__Goal of the exercise__
Quote verbatim the span of lines that begins the listing below and closes with the line containing "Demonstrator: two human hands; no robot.".

__Exercise data__
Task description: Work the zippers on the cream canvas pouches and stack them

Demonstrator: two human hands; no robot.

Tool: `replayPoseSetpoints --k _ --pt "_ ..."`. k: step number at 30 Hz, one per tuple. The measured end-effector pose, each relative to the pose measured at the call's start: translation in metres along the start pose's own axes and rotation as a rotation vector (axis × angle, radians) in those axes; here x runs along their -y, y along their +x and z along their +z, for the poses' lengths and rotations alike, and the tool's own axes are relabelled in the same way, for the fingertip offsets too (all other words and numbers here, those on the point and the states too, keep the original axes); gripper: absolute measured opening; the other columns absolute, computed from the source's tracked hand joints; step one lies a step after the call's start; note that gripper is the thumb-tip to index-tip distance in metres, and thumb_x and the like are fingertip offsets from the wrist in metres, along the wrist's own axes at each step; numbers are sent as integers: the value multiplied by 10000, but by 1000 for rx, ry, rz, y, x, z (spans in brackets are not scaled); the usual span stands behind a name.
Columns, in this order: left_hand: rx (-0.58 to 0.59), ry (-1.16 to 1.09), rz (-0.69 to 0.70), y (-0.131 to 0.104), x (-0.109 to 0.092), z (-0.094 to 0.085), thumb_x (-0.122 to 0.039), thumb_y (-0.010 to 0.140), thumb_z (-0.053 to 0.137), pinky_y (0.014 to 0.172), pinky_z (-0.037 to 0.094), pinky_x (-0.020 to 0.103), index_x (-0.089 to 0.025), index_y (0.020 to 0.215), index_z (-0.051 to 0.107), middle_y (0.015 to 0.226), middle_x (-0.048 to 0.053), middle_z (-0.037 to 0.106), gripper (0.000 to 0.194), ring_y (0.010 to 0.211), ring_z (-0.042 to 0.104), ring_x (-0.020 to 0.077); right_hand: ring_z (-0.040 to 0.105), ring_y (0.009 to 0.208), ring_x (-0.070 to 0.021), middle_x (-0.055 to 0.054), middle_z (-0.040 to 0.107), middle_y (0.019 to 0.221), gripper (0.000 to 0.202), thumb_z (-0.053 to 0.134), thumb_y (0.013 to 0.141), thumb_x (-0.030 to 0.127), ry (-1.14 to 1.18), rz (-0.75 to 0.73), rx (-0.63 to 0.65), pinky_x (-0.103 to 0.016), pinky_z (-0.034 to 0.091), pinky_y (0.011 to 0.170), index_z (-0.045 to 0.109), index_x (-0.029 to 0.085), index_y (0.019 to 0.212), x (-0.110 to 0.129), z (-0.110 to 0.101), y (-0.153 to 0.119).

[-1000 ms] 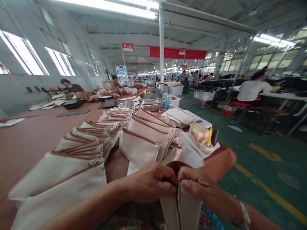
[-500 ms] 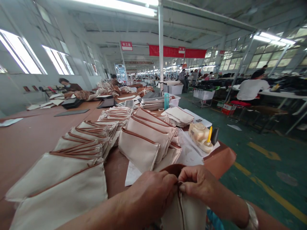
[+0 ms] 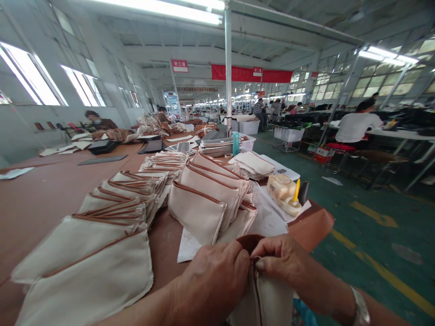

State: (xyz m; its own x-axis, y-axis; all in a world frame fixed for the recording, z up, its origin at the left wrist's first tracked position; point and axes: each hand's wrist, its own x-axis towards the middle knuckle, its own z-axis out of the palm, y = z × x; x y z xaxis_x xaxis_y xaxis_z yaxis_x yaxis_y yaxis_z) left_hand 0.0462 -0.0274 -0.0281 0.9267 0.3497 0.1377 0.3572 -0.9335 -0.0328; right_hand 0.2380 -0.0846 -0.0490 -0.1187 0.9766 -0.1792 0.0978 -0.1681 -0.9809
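Note:
A cream fabric pouch [image 3: 276, 296] with brown edging hangs at the table's front edge, its seam running downward between my hands. My left hand [image 3: 220, 276] is closed on the pouch's left side, the fingertips curled out of sight. Thumb and forefinger of my right hand [image 3: 280, 260] pinch the brown edge at the top of the seam. A brown curved piece [image 3: 249, 242] shows just behind my fingers. Beyond my hands lies a stack of similar cream pouches [image 3: 197, 208], and more pouches [image 3: 98, 267] lie fanned out on the left.
On the brown-covered table [image 3: 50, 194], a glue container [image 3: 282, 190] with a yellow-handled tool [image 3: 297, 191] stands at the right corner. Cream panels [image 3: 253, 164] and a teal bottle [image 3: 235, 143] are further back. A co-worker in white [image 3: 358, 122] sits across the green floor.
My left hand has shifted slightly, with its knuckles a little higher beside the seam. My right hand keeps its pinch at nearly the same place.

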Motion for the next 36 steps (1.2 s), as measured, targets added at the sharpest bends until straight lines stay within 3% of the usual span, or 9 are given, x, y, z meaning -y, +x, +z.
replayPoseSetpoints --k 4,9,15,19,22,24,30,33,36 --pt "23 -51 -57 2 -1 6 -92 877 446 568 428 263 -168 888 538 802 51 596 120 661 564 184 524 632 -131 -30 678 720 160 647 763 244 -93 -35 -12 -223 379 578 725 106 778 -1 4 0" --pt "29 -606 -313 10 11 4 -115 830 455 555 343 213 -165 758 527 687 -14 541 113 622 471 119 472 570 -105 18 596 622 117 551 725 107 -374 -180 -69 -200 322 505 666 129 720 -6 11 -3" --pt "164 -1097 -214 10 25 -3 -154 843 446 528 300 179 -146 823 538 674 -54 400 95 611 344 89 429 575 -93 28 563 617 93 558 691 95 -384 -117 -84 -186 314 503 645 127 687 2 7 -6" --pt "144 -1029 -114 8 26 -15 -155 862 473 546 320 169 -138 867 585 718 -45 454 114 630 382 83 395 561 -85 29 548 612 91 562 702 99 -364 -70 -60 -179 287 482 650 118 702 2 2 -6" --pt "68 -802 -36 8 22 -19 -119 844 506 542 320 178 -150 896 608 748 -37 526 119 621 436 79 367 554 -77 40 521 613 76 577 707 99 -366 -88 -41 -172 256 466 650 119 714 0 1 -5" --pt "18 -580 8 7 17 -16 -97 837 504 549 324 203 -156 857 603 773 -18 572 117 631 482 93 372 560 -75 43 519 620 67 581 702 95 -388 -113 -47 -170 252 466 642 122 706 -2 2 -4" --pt "81 -7 70 3 0 8 -107 876 491 524 349 259 -166 921 566 816 40 591 105 655 534 184 427 565 -84 42 555 612 110 527 710 78 -359 -153 -27 -174 303 499 624 130 704 -4 9 -1" --pt "67 -48 -65 6 7 15 -87 875 484 537 368 255 -162 876 543 791 40 581 95 651 542 180 450 580 -93 27 574 657 93 544 657 65 -425 -188 -29 -181 309 498 598 141 656 -4 14 -6" --pt "-7 -318 -241 9 19 8 -100 908 444 577 390 232 -161 822 526 742 17 580 133 645 540 144 456 579 -101 15 575 660 73 566 641 76 -423 -154 -26 -191 310 494 593 142 626 -7 13 -11"
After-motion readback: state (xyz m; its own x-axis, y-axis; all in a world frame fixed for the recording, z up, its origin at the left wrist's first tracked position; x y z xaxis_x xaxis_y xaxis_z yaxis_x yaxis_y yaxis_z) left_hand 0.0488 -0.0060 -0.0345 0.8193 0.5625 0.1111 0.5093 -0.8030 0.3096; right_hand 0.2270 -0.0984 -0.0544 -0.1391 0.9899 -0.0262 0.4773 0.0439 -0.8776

__Task answer__
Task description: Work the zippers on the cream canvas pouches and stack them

Demonstrator: two human hands; no robot.

That is the complete answer.